Data privacy is divided into two major areas: data anonymity, which involves methods for de-identifying data such that the results can be shared with scientific assurances of anonymity while the data remain practically useful for many worthy purposes. Data anonymity is a compromise position. The other major area is policy specification and enforcement (becoming known as privacy rights management), which involves developing languages for specifying privacy preferences and uses for sharing data and methods for enforcing specified terms. This latter area is commonly associated with Internet privacy, and is typically similar to consent models.


Data privacy has two major areas: anonymity and privacy rights management. These are enacted on a single data source (database), or a network of data sources (ubiquitous). Shown are the contributions of traditional areas of computer science and IS.

Data Privacy is not Computer Security

Authentication and encryption are traditional areas of computer security. These kinds of methods help provide privacy by making sure no intruder breaks into a system to receive data. Encryption is also a common tool in computer security to additionally make sure no eavesdropper on communications receives data.

Privacy problems causing the largest commotion in the press these days are not related to intruders breaking in to computers or eavesdroppers grabbing communication packets. Public concerns over privacy relate to the volume of information captured and shared freely. Solutions to these kinds of problems require examining stored values and the direct and indirect inferences learned when the information is combined with other available data. These are data privacy problems.

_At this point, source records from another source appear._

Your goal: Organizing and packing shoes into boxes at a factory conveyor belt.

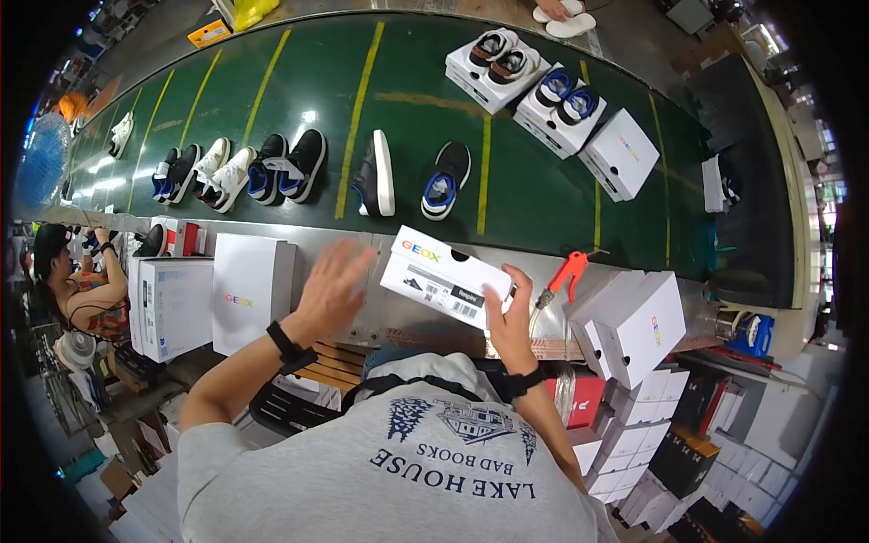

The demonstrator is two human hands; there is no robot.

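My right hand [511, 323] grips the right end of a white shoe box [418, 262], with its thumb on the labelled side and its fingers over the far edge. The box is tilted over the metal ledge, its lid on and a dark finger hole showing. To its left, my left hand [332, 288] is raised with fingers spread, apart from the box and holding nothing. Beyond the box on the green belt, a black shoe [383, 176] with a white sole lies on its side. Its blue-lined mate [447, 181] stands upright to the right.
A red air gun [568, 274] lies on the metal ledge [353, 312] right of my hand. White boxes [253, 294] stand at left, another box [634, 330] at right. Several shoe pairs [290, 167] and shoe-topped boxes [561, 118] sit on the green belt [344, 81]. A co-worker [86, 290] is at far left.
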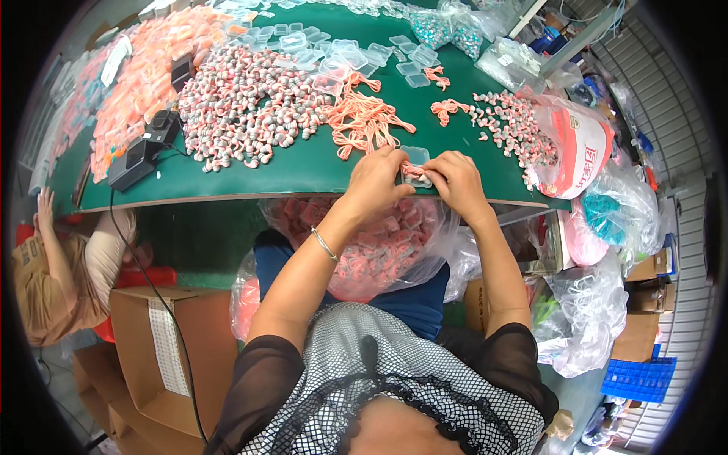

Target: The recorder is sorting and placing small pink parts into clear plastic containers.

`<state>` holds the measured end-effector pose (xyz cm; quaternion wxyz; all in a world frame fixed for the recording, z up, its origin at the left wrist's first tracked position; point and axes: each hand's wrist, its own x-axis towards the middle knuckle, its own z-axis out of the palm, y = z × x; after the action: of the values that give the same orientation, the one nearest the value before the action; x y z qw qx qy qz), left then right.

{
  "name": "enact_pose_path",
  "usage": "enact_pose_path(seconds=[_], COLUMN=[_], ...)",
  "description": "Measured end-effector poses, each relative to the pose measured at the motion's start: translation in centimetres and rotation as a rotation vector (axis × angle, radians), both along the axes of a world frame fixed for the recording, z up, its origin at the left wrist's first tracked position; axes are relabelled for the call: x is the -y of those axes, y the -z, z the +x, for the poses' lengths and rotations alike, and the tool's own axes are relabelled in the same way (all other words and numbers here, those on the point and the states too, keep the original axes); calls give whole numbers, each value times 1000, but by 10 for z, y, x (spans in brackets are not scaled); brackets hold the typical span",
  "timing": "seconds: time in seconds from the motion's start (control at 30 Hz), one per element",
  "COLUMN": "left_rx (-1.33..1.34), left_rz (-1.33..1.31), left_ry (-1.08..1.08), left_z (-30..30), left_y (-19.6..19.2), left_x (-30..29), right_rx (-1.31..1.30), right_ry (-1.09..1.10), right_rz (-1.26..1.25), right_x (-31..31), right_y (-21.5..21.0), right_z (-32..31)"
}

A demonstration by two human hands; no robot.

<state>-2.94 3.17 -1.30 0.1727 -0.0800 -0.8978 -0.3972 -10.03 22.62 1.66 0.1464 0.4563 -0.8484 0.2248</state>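
Hands: left hand (377, 180) and right hand (455, 182) meet at the table (303, 168) edge.
Grip: both pinch a clear case (416, 168) holding pink cord (413, 171).
Nearby: cord pile (364, 117) behind; bag (364, 243) below.

My left hand (377, 182) and right hand (453, 182) side by side at near edge of bench (227, 178), small clear case (416, 168) between them. Loose cord bundle (364, 117) just behind left hand. Big heap of earpieces (243, 106) left of cords; smaller heap (508, 125) to right, beside sack (580, 148). Empty cases (341, 49) farther back. Filled bag (364, 243) under bench edge, on my lap. Carton (174, 349) on floor, lower left.
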Motion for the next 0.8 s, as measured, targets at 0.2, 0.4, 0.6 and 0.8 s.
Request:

Example. A profile of the subject is stored in the computer by way of a person or another computer that has been authenticated by login with password and is authorized to read/write data on the machine. The communication pipeline is encrypted to avoid eavesdropping. The process is reversed for reading the profile from the machine. All of these were computer security protections, but the content of the profile can re-identify individual, and that is a data privacy problem.